## WHAT TO WORK ON
What you return must be the full listing, word for word, with no images in it.

## PROVIDED MATERIAL
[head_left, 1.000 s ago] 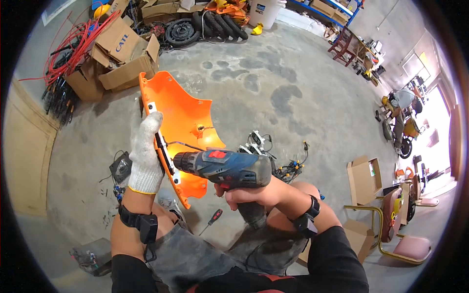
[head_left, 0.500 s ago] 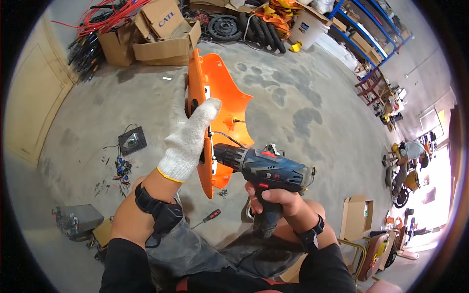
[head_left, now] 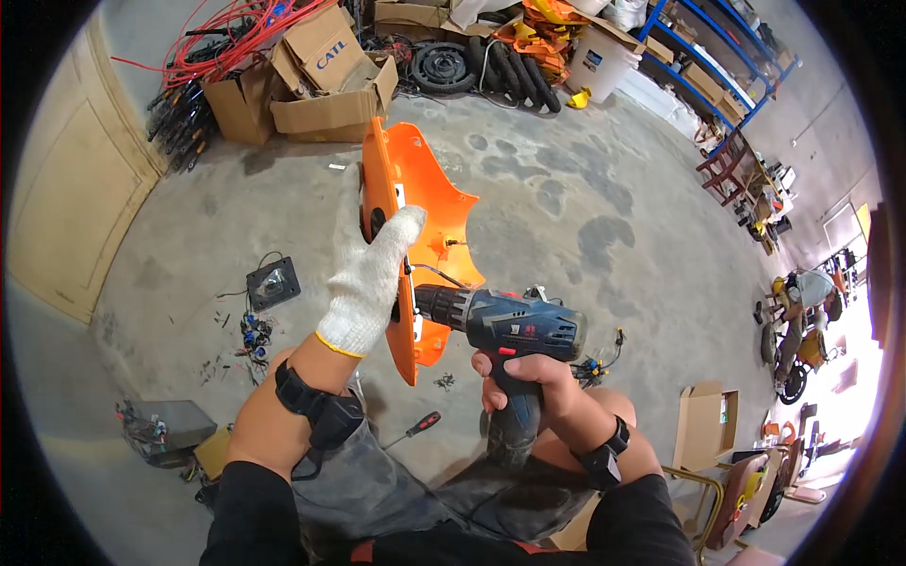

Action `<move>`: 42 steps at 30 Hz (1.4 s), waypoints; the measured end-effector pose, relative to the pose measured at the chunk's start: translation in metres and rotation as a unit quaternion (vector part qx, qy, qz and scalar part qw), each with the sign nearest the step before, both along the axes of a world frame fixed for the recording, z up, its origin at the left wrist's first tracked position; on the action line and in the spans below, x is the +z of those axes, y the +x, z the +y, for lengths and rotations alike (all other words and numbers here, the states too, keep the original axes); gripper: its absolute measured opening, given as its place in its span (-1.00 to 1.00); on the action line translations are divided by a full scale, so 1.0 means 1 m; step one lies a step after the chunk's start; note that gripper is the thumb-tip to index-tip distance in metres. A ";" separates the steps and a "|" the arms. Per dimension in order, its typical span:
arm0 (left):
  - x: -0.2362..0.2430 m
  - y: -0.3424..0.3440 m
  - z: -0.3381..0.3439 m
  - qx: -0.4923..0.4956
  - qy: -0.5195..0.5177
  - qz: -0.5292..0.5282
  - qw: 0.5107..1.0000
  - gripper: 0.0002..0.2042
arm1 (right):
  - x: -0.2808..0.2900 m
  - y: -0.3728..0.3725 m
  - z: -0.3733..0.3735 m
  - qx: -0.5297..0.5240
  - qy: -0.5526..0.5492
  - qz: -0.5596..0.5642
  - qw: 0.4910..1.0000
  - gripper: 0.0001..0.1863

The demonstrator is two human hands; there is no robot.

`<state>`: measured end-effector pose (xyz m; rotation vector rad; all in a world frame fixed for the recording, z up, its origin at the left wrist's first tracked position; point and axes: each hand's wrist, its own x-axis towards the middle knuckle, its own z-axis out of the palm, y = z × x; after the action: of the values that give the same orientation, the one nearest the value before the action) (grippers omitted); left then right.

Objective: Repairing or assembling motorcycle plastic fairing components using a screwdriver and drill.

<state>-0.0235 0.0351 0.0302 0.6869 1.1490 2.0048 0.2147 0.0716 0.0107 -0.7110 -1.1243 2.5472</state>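
Below us spreads the grey floor (head_left: 311, 212). Over it, in front of our knees, stands the orange panel (head_left: 429, 170), roughly upright, its hollow side facing right. The blue drill (head_left: 519, 323) points left, its chuck (head_left: 444, 304) at the panel's near edge; we cannot tell whether the bit is seated, since the chuck and edge hide it. Our gloved left hand (head_left: 371, 269) is clamped on that edge, thumb over the rim, just above the chuck. Our bare right hand (head_left: 538, 375) is wrapped round the drill's grip.

The panel seems to hang on one grip alone — if the drill pushes or twists hard, we judge it could swing. A slanted bit could slip and mark the plastic, or reach the glove, whose loose knit could catch on a turning chuck. The thin cable (head_left: 441, 274) runs close above the chuck too, and could snag there. A screwdriver (head_left: 424, 424) lies on the floor between our legs — underfoot, should we shift.
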 end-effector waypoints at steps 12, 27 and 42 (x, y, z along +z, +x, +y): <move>-0.013 -0.002 0.007 -0.025 -0.009 -0.024 0.999 -0.23 | -0.004 0.000 -0.002 -0.013 -0.002 0.003 1.000 -0.42; -0.002 -0.004 -0.006 0.008 -0.015 0.022 1.000 -0.18 | -0.001 0.005 -0.003 0.020 0.032 0.009 0.999 -0.47; -0.010 -0.007 -0.007 -0.052 0.034 -0.068 0.996 -0.50 | 0.012 0.001 -0.007 -0.016 -0.049 0.030 0.998 -0.45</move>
<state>-0.0309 0.0285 0.0204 0.6212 0.9503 1.9787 0.2158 0.0650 0.0231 -0.6661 -0.9668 2.5944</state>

## EXERCISE RESULT
[head_left, 1.000 s ago] 
[head_left, 0.500 s ago] 
[head_left, now] 

Action `<move>`: 42 steps at 30 Hz (1.4 s), waypoints; the measured end-effector pose, relative to the pose measured at the chunk's start: translation in metres and rotation as a unit quaternion (vector part qx, qy, qz and scalar part qw), each with the sign nearest the step before, both along the axes of a world frame fixed for the recording, z up, its origin at the left wrist's first tracked position; on the action line and in the spans below, x is the +z of those axes, y the +x, z the +y, for lengths and rotations alike (all other words and numbers here, the states too, keep the original axes); gripper: its absolute measured opening, given as its place in its span (-1.00 to 1.00); on the action line translations are divided by a full scale, so 1.0 means 1 m; step one lies a step after the chunk's start; note that gripper is the thumb-tip to index-tip distance in metres. A ";" separates the steps and a "|" the arms. Per dimension in order, its typical span:
arm0 (left):
  - x: -0.2362..0.2430 m
  - y: -0.3424..0.3440 m
  - z: -0.3381..0.3439 m
  - qx: -0.4923..0.4956
  - qy: -0.5195..0.5177
  - qz: -0.5292..0.5282
  - qw: 0.5107..1.0000
  - gripper: 0.0002..0.2042
arm1 (right):
  - x: -0.2808..0.2900 m
  - y: -0.3728..0.3725 m
  - z: -0.3733..0.3735 m
  - qx: -0.5297..0.5240
  - qy: -0.5526..0.5492
  - qz: -0.5596..0.5642
  - qw: 0.4910..1.0000
  - gripper: 0.0001..0.1863

The demonstrator is two human hands; there is no robot.

`<state>`: measured end-effector pose (xyz m; rotation vector rad; all in a world frame fixed for the recording, z up, its origin at the left wrist's first tracked position; point and axes: each hand's wrist, its own x-axis towards the middle knuckle, its own z-axis out of the palm, y = z × x; after the action: of the values that give the same orientation, the one nearest the value before the action) (grippers omitted); left then right.

Objective: Repairing or assembling motorcycle plastic fairing components using a screwdriver and drill.

<state>-0.0235 0.0351 0.0302 0.6869 1.1490 2.0048 0.2147 0.0716 0.0107 -0.7110 -1.1243 2.5472</state>
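Below us spreads the grey floor (head_left: 311, 212). Over it, in front of our knees, stands the orange panel (head_left: 429, 170), roughly upright, its hollow side facing right. The blue drill (head_left: 519, 323) points left, its chuck (head_left: 444, 304) at the panel's near edge; we cannot tell whether the bit is seated, since the chuck and edge hide it. Our gloved left hand (head_left: 371, 269) is clamped on that edge, thumb over the rim, just above the chuck. Our bare right hand (head_left: 538, 375) is wrapped round the drill's grip.

The panel seems to hang on one grip alone — if the drill pushes or twists hard, we judge it could swing. A slanted bit could slip and mark the plastic, or reach the glove, whose loose knit could catch on a turning chuck. The thin cable (head_left: 441, 274) runs close above the chuck too, and could snag there. A screwdriver (head_left: 424, 424) lies on the floor between our legs — underfoot, should we shift.
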 end-effector waypoints at steps 12, 27 and 42 (x, y, z along +z, +x, +y): <move>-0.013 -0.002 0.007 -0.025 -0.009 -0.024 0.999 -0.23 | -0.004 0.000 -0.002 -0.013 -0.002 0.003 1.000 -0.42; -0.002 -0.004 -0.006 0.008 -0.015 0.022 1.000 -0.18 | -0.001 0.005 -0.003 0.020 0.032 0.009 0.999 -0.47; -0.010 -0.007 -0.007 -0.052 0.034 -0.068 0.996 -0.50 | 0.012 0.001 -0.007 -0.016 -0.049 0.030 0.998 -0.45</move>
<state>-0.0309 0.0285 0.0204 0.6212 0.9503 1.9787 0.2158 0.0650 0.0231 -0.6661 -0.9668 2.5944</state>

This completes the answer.